The Derrick Rose Saga at least temporarily passed as he returned to the New York lineup two days after going AWOL, only to have the other reminders of a season fast spinning away from the Knicks show up, the latest in the form of a 98-97 loss to the 76ers when T.J. McConnell hit a 12-footer from the left baseline as time expired.

McConnell’s dagger gave the Knicks their ninth loss in 10 games, while Philadelphia got its 11th win to surpass its entire win total from 2015-16. The standings were the ultimate statement on the big-picture impact of the impact of the buzzer beater: the 76ers are only two spots and 4½ games behind the New York team that opened 2016-17 thinking playoffs.

DIFFICULTY – The shot was challenging, but so was the entire possession. The 76ers collected the defensive rebound with about six seconds remaining after Kristaps Porzingis missed a corner three that would have all but iced the game for the Knicks. Gerald Henderson pushed Philly into the front court and passed to Ersan Ilyasova at the 3-point arc. Ilyasova spotted McConnell open near the baseline. McConnell got the ball with two seconds left, took one dribble toward the basket, found his path cut off by Carmelo Anthony, spun to create space, squared, and released. That was no easy possession and, even if Anthony couldn’t be bothered to put up a hand to contest the shot, that was no clean look by McConnell.

GAME SITUATION – The 76ers were in full scramble mode, down one and on the verge of losing to the sinking, troubled Knicks. Philadelphia had already survived the scare of Joel Embiid spraining an ankle late in the first half, before Embiid returned and finished with 21 points and 14 rebounds.

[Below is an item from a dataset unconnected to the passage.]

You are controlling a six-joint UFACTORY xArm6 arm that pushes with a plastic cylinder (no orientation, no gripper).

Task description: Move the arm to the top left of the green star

Surviving the night, after New York had a 95-89 lead with 1:24 to play, came next.

CELEBRATION – The Sixers did that right too. McConnell jumped in the air and punched his right arm to the sky in joy. He has barely landed before being mobbed by teammates — Nerlens Noel, Embiid, Robert Covington right away and others soon. The home crowd responded in kind, with loud cheers to punctuate the well-deserved win.

GRADE – It’s Knicks-76ers in January — or Knicks-76ers at any time — so it won’t shake the standings too hard. But any win is important as Philly continues the climb back to respectability, and this kind is win adds a special emotional value. Plus the impressive final possession and the tough shot itself.